### YOUR TASK
A line-by-line copy of the material below is required.

### GIVEN INFORMATION
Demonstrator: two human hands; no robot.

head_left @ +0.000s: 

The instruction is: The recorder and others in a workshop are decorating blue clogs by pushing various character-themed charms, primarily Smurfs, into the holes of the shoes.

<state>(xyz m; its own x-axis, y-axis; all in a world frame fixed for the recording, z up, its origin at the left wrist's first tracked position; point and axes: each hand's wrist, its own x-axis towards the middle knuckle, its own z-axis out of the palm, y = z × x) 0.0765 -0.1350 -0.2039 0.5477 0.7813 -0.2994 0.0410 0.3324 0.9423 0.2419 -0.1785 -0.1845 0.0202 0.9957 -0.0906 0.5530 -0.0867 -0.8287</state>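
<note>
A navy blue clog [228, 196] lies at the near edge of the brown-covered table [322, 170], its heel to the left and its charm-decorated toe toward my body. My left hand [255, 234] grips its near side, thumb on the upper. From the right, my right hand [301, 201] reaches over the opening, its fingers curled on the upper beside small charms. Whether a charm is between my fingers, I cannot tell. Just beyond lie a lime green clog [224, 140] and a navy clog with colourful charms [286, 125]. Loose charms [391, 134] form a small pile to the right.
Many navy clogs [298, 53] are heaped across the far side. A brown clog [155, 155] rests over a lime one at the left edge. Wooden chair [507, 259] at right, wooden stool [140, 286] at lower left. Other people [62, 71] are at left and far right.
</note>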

### SOLUTION
Demonstrator: two human hands; no robot.

head_left @ +0.000s: 

The instruction is: The recorder and others in a workshop are decorating blue clogs by pushing various character-themed charms, primarily Smurfs, into the holes of the shoes.

<state>(xyz m; its own x-axis, y-axis; all in a world frame fixed for the recording, z up, its origin at the left wrist's first tracked position; point and axes: each hand's wrist, its own x-axis towards the middle knuckle, its own z-axis out of the palm, y = z × x) 0.0765 -0.1350 -0.2039 0.5477 0.7813 -0.2994 0.0410 0.3324 0.9423 0.2419 -0.1785 -0.1845 0.0202 0.9957 -0.0906 0.5530 -0.0867 -0.8287</state>
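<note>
A navy blue clog [228, 196] lies at the near edge of the brown-covered table [322, 170], its heel to the left and its charm-decorated toe toward my body. My left hand [255, 234] grips its near side, thumb on the upper. From the right, my right hand [301, 201] reaches over the opening, its fingers curled on the upper beside small charms. Whether a charm is between my fingers, I cannot tell. Just beyond lie a lime green clog [224, 140] and a navy clog with colourful charms [286, 125]. Loose charms [391, 134] form a small pile to the right.
Many navy clogs [298, 53] are heaped across the far side. A brown clog [155, 155] rests over a lime one at the left edge. Wooden chair [507, 259] at right, wooden stool [140, 286] at lower left. Other people [62, 71] are at left and far right.
</note>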

What has been written here completes the answer.